- _Task details_:
Which lines of the data below contain "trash"? Please show them all.

- _Task input_:
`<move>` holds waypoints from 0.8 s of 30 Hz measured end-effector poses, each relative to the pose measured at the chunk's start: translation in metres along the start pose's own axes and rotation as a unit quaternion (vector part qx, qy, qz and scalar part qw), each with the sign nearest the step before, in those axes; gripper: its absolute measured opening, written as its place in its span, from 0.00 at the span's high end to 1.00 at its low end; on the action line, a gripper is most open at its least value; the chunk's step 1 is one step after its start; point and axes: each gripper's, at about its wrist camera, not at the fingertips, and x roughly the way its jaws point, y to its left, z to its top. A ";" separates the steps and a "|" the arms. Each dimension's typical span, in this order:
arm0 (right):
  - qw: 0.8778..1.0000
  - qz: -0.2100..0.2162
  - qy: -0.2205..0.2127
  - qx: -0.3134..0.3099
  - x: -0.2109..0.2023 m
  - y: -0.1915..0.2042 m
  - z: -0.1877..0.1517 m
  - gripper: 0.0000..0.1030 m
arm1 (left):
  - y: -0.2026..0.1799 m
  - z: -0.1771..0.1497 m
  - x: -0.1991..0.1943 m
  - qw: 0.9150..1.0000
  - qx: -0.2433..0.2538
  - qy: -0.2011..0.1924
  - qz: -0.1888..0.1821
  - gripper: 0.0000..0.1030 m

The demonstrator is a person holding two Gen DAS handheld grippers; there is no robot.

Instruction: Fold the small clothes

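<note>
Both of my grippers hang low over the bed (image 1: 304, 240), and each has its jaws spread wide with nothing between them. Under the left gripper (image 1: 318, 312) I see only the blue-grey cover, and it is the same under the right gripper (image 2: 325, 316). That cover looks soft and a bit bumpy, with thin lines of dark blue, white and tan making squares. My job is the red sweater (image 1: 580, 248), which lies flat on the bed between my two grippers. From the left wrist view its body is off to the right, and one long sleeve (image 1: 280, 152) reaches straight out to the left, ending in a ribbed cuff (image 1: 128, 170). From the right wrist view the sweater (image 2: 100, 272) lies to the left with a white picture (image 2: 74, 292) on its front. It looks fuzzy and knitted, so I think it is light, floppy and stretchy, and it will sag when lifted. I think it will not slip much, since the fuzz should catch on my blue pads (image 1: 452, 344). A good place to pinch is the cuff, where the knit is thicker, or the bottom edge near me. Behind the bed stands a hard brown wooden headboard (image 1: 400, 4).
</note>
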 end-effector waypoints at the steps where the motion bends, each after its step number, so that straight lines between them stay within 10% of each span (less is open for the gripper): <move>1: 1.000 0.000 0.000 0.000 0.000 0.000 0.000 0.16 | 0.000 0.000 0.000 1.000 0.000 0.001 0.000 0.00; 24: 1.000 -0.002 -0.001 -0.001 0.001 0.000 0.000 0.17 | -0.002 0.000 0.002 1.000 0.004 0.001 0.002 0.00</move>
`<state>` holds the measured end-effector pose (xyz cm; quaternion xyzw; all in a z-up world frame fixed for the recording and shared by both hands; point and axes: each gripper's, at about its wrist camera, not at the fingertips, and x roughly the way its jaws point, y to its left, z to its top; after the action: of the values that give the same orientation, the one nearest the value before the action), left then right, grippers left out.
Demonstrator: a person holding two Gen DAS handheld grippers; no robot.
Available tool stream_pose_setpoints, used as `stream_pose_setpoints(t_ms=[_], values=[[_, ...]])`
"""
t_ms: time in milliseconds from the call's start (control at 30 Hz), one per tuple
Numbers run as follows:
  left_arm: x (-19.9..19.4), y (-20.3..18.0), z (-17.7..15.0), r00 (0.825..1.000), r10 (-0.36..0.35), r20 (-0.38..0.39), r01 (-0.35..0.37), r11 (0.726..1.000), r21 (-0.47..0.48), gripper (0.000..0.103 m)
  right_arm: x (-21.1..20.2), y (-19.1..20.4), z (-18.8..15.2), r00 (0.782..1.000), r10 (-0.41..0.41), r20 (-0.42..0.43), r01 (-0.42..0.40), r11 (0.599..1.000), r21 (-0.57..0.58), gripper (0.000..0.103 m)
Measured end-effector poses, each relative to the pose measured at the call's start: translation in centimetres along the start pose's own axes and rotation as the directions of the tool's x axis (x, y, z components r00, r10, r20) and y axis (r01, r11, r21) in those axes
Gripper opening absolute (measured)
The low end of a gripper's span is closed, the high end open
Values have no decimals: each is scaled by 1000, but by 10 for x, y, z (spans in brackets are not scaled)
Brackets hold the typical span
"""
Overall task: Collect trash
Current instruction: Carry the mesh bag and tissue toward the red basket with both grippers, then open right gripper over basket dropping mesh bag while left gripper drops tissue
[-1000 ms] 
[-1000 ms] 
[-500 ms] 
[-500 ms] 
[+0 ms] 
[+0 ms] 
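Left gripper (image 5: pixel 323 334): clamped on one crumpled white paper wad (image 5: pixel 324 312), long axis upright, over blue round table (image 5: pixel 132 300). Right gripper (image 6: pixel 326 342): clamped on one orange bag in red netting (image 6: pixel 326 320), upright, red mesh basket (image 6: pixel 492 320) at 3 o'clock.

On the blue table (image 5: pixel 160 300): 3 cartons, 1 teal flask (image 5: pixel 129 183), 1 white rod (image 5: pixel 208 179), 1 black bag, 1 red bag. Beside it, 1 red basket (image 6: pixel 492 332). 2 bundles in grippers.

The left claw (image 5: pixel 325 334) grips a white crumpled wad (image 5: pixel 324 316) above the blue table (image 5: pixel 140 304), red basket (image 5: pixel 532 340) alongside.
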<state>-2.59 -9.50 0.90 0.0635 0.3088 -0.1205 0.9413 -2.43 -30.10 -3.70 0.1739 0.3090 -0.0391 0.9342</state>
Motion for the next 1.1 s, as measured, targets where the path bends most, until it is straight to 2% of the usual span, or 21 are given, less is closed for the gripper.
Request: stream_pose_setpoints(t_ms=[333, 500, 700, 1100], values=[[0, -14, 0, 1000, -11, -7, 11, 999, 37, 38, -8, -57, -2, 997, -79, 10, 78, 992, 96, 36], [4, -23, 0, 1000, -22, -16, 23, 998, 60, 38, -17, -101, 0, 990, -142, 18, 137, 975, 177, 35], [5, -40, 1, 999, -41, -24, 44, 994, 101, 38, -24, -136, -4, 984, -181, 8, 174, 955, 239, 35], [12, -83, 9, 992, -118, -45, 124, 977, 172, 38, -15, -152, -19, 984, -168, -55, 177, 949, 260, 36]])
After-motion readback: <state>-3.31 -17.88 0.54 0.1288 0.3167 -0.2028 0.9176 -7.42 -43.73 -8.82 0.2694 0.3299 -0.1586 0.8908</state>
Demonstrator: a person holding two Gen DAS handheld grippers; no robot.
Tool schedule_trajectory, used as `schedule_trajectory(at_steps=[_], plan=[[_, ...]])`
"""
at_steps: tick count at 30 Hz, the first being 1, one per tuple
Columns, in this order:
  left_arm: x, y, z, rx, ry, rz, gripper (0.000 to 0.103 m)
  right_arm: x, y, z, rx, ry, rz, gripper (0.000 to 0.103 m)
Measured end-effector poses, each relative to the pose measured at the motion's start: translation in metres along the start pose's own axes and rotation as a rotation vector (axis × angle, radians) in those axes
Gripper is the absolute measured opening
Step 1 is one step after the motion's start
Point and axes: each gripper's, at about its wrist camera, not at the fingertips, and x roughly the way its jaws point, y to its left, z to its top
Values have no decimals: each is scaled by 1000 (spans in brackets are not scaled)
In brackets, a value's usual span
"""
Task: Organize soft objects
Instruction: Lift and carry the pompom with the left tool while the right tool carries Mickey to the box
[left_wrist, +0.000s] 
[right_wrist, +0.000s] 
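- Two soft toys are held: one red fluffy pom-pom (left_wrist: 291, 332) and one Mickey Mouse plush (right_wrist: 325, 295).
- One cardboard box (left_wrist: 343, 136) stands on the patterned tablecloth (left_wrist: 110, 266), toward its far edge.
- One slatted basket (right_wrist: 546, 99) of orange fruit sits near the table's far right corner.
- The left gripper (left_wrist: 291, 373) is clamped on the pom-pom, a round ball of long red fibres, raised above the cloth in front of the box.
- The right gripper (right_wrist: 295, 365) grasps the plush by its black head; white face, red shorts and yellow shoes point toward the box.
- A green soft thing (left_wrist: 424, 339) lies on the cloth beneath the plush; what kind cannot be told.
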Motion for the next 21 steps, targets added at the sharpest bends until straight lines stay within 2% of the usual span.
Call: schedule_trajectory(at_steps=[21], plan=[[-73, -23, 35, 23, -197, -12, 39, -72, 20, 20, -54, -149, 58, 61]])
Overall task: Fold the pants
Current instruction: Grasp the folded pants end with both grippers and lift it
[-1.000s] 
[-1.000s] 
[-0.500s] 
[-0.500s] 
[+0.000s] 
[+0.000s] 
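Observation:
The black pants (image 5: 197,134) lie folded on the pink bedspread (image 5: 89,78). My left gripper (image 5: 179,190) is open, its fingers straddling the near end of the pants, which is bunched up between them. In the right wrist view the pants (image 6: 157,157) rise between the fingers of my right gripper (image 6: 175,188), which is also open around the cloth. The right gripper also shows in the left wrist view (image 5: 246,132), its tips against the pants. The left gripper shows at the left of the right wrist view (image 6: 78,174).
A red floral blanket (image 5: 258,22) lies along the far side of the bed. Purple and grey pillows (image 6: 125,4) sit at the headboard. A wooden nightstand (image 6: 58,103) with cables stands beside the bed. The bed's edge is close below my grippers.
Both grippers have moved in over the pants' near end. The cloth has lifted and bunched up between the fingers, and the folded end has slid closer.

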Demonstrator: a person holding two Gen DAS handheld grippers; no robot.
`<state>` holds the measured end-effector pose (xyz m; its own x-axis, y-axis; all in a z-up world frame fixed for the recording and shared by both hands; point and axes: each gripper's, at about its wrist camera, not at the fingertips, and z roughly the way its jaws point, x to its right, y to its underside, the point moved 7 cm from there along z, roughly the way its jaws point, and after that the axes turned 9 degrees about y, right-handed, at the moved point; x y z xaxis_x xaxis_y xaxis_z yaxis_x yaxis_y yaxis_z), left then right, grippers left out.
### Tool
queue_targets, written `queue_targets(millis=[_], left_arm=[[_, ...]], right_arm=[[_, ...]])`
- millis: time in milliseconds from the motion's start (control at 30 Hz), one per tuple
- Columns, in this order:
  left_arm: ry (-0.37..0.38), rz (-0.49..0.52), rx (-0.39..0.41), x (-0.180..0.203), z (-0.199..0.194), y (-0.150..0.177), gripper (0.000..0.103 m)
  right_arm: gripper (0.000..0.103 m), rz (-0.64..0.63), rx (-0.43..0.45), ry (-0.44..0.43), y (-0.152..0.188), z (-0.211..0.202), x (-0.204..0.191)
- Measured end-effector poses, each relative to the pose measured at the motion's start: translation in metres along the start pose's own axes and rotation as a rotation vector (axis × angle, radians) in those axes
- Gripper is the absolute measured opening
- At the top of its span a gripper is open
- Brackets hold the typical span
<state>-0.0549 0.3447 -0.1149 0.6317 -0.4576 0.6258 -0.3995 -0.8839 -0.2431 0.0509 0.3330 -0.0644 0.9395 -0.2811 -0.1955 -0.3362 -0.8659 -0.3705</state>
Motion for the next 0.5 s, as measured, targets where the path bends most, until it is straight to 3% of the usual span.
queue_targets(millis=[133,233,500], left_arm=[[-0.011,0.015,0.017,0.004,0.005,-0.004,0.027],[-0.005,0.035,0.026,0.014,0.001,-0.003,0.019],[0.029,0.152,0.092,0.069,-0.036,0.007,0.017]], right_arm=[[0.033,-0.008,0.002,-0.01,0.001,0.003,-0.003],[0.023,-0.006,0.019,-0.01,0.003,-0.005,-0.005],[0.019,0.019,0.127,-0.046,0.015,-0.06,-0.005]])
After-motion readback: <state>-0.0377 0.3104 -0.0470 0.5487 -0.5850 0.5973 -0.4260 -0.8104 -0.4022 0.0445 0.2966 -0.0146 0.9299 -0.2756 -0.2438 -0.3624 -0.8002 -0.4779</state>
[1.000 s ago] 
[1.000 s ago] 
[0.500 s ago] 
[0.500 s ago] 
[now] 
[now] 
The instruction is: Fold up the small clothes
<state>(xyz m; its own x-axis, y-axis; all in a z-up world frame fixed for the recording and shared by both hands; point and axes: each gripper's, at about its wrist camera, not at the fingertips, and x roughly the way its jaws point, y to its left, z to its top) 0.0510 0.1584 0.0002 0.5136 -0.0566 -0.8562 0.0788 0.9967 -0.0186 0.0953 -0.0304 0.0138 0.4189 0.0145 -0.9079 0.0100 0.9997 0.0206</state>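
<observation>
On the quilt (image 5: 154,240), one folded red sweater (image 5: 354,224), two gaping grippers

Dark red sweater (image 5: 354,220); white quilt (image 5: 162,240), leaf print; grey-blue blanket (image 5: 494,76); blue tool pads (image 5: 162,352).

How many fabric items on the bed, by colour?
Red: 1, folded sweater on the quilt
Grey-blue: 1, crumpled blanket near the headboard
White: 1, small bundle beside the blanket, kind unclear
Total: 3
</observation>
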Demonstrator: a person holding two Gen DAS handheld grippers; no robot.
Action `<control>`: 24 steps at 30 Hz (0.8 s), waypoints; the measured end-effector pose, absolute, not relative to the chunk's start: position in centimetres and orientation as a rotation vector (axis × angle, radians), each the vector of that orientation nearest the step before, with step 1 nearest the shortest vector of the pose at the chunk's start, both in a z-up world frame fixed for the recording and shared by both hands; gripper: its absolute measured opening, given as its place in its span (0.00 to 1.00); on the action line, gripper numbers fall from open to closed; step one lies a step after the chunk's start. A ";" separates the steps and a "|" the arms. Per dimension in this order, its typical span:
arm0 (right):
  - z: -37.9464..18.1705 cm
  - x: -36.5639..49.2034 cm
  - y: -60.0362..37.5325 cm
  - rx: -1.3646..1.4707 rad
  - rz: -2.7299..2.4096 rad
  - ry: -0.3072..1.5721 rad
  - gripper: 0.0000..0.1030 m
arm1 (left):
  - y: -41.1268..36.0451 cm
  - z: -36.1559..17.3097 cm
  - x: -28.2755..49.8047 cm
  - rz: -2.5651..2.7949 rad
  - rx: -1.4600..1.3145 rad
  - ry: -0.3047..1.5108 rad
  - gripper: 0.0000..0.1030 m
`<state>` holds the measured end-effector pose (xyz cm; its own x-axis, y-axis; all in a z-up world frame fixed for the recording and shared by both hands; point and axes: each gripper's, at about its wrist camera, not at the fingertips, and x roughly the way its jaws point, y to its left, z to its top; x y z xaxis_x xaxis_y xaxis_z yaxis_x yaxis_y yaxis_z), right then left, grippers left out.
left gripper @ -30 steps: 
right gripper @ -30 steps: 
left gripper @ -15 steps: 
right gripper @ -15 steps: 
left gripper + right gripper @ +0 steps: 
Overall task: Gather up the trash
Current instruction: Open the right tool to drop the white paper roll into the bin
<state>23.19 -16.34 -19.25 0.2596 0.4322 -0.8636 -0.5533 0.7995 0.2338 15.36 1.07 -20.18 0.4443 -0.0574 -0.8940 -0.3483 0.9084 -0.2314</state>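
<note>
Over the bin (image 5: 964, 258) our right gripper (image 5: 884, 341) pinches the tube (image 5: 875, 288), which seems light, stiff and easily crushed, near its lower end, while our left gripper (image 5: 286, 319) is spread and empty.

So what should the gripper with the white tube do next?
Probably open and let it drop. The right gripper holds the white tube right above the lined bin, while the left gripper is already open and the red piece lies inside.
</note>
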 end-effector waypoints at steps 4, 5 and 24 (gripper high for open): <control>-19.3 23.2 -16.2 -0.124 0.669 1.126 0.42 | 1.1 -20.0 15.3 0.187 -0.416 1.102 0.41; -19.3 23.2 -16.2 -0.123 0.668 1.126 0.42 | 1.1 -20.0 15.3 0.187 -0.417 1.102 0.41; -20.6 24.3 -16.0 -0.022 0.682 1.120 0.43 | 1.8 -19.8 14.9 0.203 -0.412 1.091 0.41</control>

- _Exercise response_:
Overall task: Collect trash
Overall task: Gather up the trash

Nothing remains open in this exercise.